First up is the Stockholm Convention’s POPs Review Committee (POPRC), which will discuss dicofol amongst other chemicals. Dicofol is an organochlorine miticide, manufactured in India and Israel, but proposed for a global ban by the European Union. This meeting will discuss the Risk Management Evaluation, the last stage of the POPRC process before a chemical goes to the Conference of the Parties (COP) for a decision on listing under the Convention. PAN Asia Pacific has provided extensive information on agroecological alternatives to dicofol for managing mites on a number of crops, and we will be working on behalf of PAN International to ensure that POPRC proposes the listing of dicofol under Annex A (for a complete global ban) without any exemptions.
The Rotterdam Conventions Chemical Review Committee begins deliberations next Sunday and has a lot of pesticides to consider, including acetochlor, hexazinone, phorate and triazophos. Of particular concern are two formulations of the insecticide lambda-cyhalothrin that have been nominated by Georgia as Severely Hazardous Pesticide Formulations. These nominations resulted from a study carried out by PAN UK in Georgia, in which they identified a number of poisoning incidents. PAN Asia Pacific has worked with PAN UK to bring extra information to the attention of the CRC to assist in the process of getting these formulations recommended for listing by the Rotterdam COP. Lambda has caused poisoning in many other countries as well, including USA, Germany, Switzerland, Turkey, UK, Chile, and Tanzania.

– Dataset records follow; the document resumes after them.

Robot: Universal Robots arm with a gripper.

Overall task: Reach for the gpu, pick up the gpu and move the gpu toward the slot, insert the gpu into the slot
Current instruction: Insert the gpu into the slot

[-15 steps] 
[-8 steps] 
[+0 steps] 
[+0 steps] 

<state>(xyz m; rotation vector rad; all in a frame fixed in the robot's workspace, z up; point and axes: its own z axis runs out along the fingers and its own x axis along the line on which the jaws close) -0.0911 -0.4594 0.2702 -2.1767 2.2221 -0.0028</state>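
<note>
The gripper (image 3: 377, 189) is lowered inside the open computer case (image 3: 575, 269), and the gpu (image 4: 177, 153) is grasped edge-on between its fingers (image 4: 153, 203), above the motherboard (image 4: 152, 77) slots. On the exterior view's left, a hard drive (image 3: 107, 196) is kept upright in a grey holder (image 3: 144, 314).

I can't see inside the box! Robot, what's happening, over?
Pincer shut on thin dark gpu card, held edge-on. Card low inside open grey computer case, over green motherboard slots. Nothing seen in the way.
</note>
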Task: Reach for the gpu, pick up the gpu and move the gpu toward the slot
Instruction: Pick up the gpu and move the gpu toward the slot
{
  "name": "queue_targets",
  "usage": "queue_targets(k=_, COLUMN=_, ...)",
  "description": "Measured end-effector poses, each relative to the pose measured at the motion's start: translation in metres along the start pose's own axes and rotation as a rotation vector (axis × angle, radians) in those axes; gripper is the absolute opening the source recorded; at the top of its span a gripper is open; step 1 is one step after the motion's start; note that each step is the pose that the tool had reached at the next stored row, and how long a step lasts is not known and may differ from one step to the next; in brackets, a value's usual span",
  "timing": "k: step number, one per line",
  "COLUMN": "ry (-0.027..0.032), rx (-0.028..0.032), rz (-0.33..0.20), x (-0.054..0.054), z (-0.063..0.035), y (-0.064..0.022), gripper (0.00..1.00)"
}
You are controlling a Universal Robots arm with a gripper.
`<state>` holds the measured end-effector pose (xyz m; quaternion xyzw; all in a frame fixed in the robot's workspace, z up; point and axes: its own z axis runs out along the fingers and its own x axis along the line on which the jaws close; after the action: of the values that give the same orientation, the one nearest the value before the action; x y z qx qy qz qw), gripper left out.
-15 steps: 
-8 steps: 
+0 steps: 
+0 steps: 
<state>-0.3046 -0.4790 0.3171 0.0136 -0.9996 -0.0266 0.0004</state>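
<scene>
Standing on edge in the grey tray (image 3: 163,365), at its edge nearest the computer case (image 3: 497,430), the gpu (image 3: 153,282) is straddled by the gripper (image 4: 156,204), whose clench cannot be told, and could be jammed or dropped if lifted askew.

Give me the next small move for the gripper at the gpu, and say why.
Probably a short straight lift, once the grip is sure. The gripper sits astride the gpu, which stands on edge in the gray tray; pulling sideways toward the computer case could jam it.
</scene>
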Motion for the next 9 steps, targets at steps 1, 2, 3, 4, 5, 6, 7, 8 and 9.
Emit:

Unlike the Stockholm Convention, a listing under the Rotterdam Convention does not mean a global ban, but rather brings a country’s attention to the fact that these pesticides have caused problems in other countries and attention should be paid to them. Once a chemical is listed under the Rotterdam Convention countries have to give permission before another country can export the pesticide to them.